▸ Brief:
From the first line to the last, please write out the data exactly.

▸ Source data:

= = = = = = =

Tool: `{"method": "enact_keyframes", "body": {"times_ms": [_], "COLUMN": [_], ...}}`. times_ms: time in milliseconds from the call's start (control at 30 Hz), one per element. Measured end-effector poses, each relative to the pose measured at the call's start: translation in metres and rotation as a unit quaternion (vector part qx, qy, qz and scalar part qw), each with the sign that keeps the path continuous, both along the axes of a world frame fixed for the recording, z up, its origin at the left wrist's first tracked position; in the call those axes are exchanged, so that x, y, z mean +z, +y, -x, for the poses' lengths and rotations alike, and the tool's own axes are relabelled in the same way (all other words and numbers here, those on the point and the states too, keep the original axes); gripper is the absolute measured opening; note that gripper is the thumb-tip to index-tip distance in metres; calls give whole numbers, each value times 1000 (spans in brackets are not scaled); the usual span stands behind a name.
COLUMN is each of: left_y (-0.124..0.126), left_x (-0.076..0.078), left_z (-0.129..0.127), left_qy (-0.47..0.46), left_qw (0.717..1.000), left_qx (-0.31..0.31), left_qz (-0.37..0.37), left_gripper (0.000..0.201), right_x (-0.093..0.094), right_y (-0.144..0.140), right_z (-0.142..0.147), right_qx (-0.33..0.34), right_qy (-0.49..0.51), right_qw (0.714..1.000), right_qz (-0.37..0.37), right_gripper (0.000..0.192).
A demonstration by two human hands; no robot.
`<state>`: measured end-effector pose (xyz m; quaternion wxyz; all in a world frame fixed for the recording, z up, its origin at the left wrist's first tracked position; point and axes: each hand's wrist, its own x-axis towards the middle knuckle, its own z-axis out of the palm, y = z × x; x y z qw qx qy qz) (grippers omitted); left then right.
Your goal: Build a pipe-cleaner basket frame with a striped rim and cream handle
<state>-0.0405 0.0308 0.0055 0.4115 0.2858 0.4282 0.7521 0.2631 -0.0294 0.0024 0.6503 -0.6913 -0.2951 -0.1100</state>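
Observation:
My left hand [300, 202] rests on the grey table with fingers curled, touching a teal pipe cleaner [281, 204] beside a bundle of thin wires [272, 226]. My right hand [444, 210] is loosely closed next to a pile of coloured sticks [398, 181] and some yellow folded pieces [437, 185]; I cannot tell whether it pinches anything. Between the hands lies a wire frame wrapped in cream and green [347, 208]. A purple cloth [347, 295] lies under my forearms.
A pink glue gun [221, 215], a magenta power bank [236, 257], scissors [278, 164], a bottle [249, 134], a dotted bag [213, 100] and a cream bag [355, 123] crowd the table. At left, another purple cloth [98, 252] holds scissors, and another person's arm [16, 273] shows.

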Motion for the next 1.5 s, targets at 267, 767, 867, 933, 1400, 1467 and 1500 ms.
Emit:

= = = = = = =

▸ Reply:
Tool: `{"method": "enact_keyframes", "body": {"times_ms": [_], "COLUMN": [_], ...}}`. times_ms: time in milliseconds from the call's start (control at 30 Hz), one per element. Measured end-effector poses, each relative to the pose measured at the call's start: translation in metres and rotation as a unit quaternion (vector part qx, qy, qz and scalar part qw), each with the sign that keeps the path continuous, both along the axes of a world frame fixed for the recording, z up, its origin at the left wrist's first tracked position; in the call those axes are exchanged, so that x, y, z mean +z, +y, -x, for the poses' lengths and rotations alike, and the tool's own axes are relabelled in the same way (all other words and numbers here, those on the point and the states too, keep the original axes); gripper is the absolute measured opening; note that gripper is the thumb-tip to index-tip distance in metres; calls give whole numbers, each value times 1000 (spans in brackets are not scaled); the usual span stands behind a name.
COLUMN is each of: left_y (-0.124..0.126), left_x (-0.076..0.078), left_z (-0.129..0.127), left_qy (-0.47..0.46), left_qw (0.717..1.000), left_qx (-0.31..0.31), left_qz (-0.37..0.37), left_gripper (0.000..0.201), right_x (-0.093..0.094), right_y (-0.144..0.140), right_z (-0.142..0.147), right_qx (-0.33..0.34), right_qy (-0.49..0.51), right_qw (0.714..1.000), right_qz (-0.37..0.37), right_gripper (0.000..0.192).
A demonstration by two human hands; no robot.
`<state>`: measured end-effector pose (xyz m; quaternion wxyz; all in a world frame fixed for the recording, z up, its origin at the left wrist's first tracked position; point and axes: each hand's wrist, its own x-axis towards the middle knuckle, its own z-axis out of the palm, y = z × x; x y z qw qx qy qz) (grippers omitted); left then right.
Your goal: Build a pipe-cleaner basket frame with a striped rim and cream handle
<state>-0.0405 0.0308 0.0055 0.4115 0.2858 0.4282 0.7521 0.2631 -0.0294 0.0024 0.6503 -0.6913 -0.2951 -0.1100</state>
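Observation:
My left hand [300, 202] rests on the grey table with fingers curled, touching a teal pipe cleaner [281, 204] beside a bundle of thin wires [272, 226]. My right hand [444, 210] is loosely closed next to a pile of coloured sticks [398, 181] and some yellow folded pieces [437, 185]; I cannot tell whether it pinches anything. Between the hands lies a wire frame wrapped in cream and green [347, 208]. A purple cloth [347, 295] lies under my forearms.
A pink glue gun [221, 215], a magenta power bank [236, 257], scissors [278, 164], a bottle [249, 134], a dotted bag [213, 100] and a cream bag [355, 123] crowd the table. At left, another purple cloth [98, 252] holds scissors, and another person's arm [16, 273] shows.
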
Motion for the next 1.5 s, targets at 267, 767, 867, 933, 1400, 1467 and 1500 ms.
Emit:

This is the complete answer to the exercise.